慣れた様子で机に置いたのは、一枚のカードだった。何かしらの鉱石が使われている、冒険者の身分証明書だ。


ゲームでは『ステイタス』を確認出来たりする、冒険者には必要なアイテム。


「その冒険者カードに血を垂らしてください。そして名前に偽りがないか、調べますので」


渡されたのは針だった。自分の指を刺すのって、めっちゃ怖いんだけど。受付嬢さんの圧を感じつつ、指に針を刺した。


そのまま冒険者カードに血を押し付けたけど、こんなんで本当に『ステイタス』とか見れるようになるのだろうか。


半信半疑だったが、徐々に名前が浮き上がってくる。異世界って感じがしてきて、少し興奮してきた。


『アルク』

職業→剣士レベル1

破壊力→G

耐久力→G

敏捷力→D

技術力→F

魔法力→G


カードに書かれている能力値。それを見て目を輝かせる、異世界といえば『ステイタス』だよな。これが見たいがために冒険者になったまである。


能力は五段階に分けられている。ゲームでは能力値でさまざまな補正が掛かるといった感じだな。


破壊力は物理攻撃に補正。


耐久力は攻撃に対する防御補正。


敏捷力は脚の速さだったり、攻撃の速度の補正。


技術力はあらゆる技に補正が掛かる。


最後に魔法力だけど、これは魔法を覚えていない俺には関係ない能力値だな。


「……偽名ではないようですね。

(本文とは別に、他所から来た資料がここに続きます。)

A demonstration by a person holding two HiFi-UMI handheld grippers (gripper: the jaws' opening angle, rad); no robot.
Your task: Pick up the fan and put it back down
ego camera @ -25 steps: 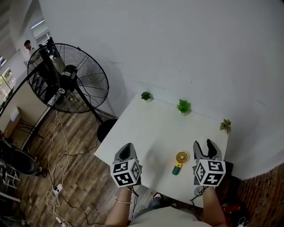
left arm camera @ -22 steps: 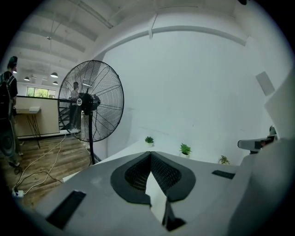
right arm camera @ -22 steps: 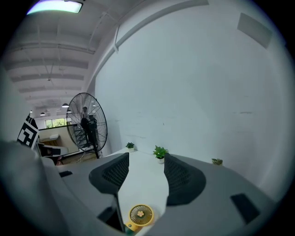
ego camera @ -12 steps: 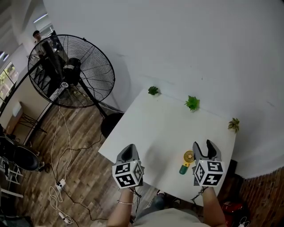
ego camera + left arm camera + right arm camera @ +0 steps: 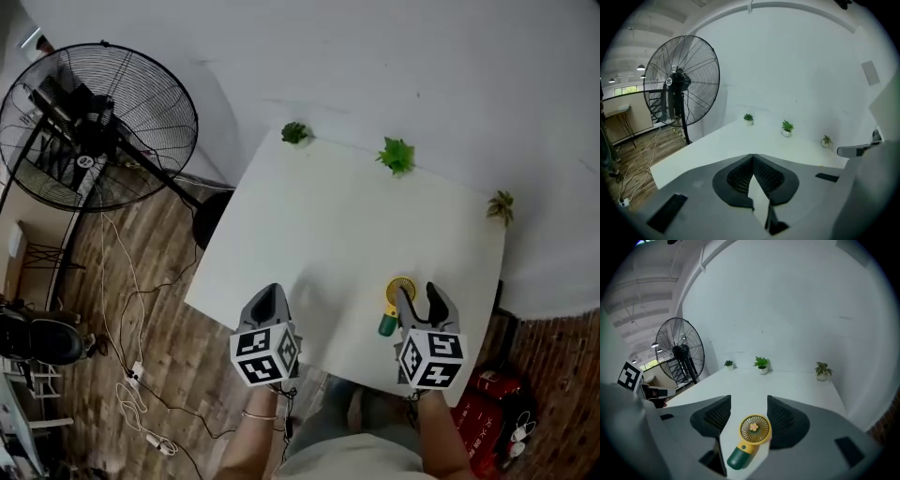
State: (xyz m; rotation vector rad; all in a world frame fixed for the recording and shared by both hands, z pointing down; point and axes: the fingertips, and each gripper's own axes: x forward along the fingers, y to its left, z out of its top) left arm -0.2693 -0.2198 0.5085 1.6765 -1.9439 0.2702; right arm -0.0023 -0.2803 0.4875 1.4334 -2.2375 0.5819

ではアルク様、冒険者の一員として歓迎いたします」

「あ、ありがとうございます?」

「はい、依頼を受けたければ、そちらに依頼表が貼られていますので、確認ください」


そう言って、受付嬢の人は奥に消えていった。名前とか聞こうと思ったけど、受付嬢は忙しいみたいだった。

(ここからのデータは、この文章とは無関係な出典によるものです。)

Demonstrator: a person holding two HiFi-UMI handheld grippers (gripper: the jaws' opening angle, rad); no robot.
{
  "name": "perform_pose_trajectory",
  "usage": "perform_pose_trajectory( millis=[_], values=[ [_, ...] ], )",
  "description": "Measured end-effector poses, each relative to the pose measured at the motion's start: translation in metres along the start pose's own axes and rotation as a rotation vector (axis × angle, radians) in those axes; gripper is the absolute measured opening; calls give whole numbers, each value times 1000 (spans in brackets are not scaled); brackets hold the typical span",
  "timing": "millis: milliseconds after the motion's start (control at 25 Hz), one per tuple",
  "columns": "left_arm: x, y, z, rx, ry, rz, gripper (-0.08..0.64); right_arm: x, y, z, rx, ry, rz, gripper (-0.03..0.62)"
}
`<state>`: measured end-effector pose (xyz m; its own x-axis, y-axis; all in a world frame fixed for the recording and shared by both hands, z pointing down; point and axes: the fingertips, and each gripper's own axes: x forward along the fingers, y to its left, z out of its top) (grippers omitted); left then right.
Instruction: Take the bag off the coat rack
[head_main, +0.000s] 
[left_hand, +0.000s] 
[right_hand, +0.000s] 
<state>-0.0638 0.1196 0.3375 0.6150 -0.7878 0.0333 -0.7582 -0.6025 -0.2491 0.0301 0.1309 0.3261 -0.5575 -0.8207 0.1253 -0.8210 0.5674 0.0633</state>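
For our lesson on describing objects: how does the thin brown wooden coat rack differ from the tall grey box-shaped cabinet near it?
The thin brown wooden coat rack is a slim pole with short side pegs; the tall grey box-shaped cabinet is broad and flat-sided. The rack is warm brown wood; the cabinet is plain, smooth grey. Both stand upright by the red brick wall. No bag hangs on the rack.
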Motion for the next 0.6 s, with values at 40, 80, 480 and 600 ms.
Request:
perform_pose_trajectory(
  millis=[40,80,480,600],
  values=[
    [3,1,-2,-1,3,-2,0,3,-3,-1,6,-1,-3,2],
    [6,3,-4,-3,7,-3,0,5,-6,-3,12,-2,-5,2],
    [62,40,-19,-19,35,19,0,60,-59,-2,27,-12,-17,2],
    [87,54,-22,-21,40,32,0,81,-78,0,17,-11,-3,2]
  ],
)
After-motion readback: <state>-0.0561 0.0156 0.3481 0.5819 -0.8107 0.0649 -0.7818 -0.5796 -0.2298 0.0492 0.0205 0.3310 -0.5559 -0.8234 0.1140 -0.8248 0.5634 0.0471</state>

今度聞いてみよう。それよりこれからどうするか、まず探さないといけないのは宿屋だよな。寝るところがないのは不味い。


本当なら宿を探してから冒険者登録するべきだったけど、冒険者になりたすぎて優先してしまった。まあでも時刻は昼。そんなに焦らなくてもいいだろう。王国を探索してみたいし。